Before They Were Famous – The Sequel

Earlier we presented this story on three Georgians before they were famous. Here a few more similar stories.

Dr. Martin Luther King, Jr. is world famous for his leadership in the Civil Rights movement and his nonviolent means of protest. He was able to lead so many largely because of his remarkable gift of oratory. He began honing this talent at an early age. In 1944 King–then a junior at Booker T. Washington High School in Atlanta–won an oratorical contest on the subject “The Negro and the Constitution.”

Martin Luther King, Jr.

The seeds of his later brilliant speeches can be seen in such phrases as “America gave its full pledge of freedom seventy-five years ago,” “The finest Negro is at the mercy of the meanest white man,” and “We cannot be truly Christian people so long as we flaunt the central teachings of Jesus: brotherly love and the Golden Rule.” The image above can be found at Long Island University’s Martin Luther King, Jr. tribute site.

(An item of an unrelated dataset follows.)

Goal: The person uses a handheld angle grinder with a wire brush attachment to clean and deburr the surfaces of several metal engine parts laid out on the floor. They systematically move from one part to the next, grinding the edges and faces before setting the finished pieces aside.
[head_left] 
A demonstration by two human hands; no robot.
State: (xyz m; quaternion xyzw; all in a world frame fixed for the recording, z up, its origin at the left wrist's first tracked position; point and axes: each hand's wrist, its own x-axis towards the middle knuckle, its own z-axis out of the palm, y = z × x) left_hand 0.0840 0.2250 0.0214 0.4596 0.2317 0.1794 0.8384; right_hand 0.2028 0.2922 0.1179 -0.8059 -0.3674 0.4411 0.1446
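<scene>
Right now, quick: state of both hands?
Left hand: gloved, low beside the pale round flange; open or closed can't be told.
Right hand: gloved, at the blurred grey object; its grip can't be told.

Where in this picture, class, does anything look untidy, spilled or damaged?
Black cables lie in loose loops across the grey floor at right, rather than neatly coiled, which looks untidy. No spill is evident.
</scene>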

Before he became famous as the voice of Winnie the Pooh, character actor Sterling Holloway was born in Cedartown, Georgia. He attended the Georgia Military Academy (see photo below) before graduating from the American Academy of Dramatic Arts in New York.

Sterling Holloway

Holloway appeared, primarily in small roles, in a number of films and television shows, but found fame doing voice work for Walt Disney studios. Some of his more noted work was as the the voice of the Stork in Dumbo, the Cheshire Cat in Alice in Wonderland, and Kaa the Python in The Jungle Book. Finally, Holloway was the voice of the beloved animated bear Winnie the Pooh in Disney films of the 1960s and 70s.

John Henry Holliday was born in Griffin, Georgia August 14, 1851. As a teenager his family moved to Valdosta, from where he went to Pennsylvania to study dentistry, graduating and coming back to Atlanta to establish a practice. The next year, Holliday was diagnosed with tuberculosis and was advised to move to the drier climate of the West. He moved to Texas, where he continued practicing dentistry but also became interested in gambling and became proficient with a revolver. In 1877, Holliday met Wyatt Earp, which led to a lifelong friendship. While Earp was a deputy U.S. marshal in Tombstone, Arizona, on October 26, 1881, the Georgia-born dentist and gunfighter–now known as “Doc” Holliday–joined Wyatt and two Earp brothers in a standoff with Ike Clanton and his gang of gunfighters. The Earps and Holliday gunned down three of the Clanton gang in what was later memorialized as the “Gunfight at O.K. Corral.” Holliday’s health continued to decline, and he died in Glenwood Springs, Colo. on November 8, 1887.

"Doc" Holliday

One more “before they were famous” story–or perhaps in this case we could say “infamous.” In January of 1844 a young (only 23 years old) Army lieutenant who was then stationed in Charleston, S.C., received orders to report to Marietta, Georgia. He arrived there in February, and spent the next six weeks taking depositions from militia members in Alabama and Georgia who had incurred personal losses of horses and equipment in the Second Seminole War. He also had time to familiarize himself with the area–an area he would visit again twenty years later–under vastly different circumstances. This young lieutenant’s name? William Tecumseh Sherman!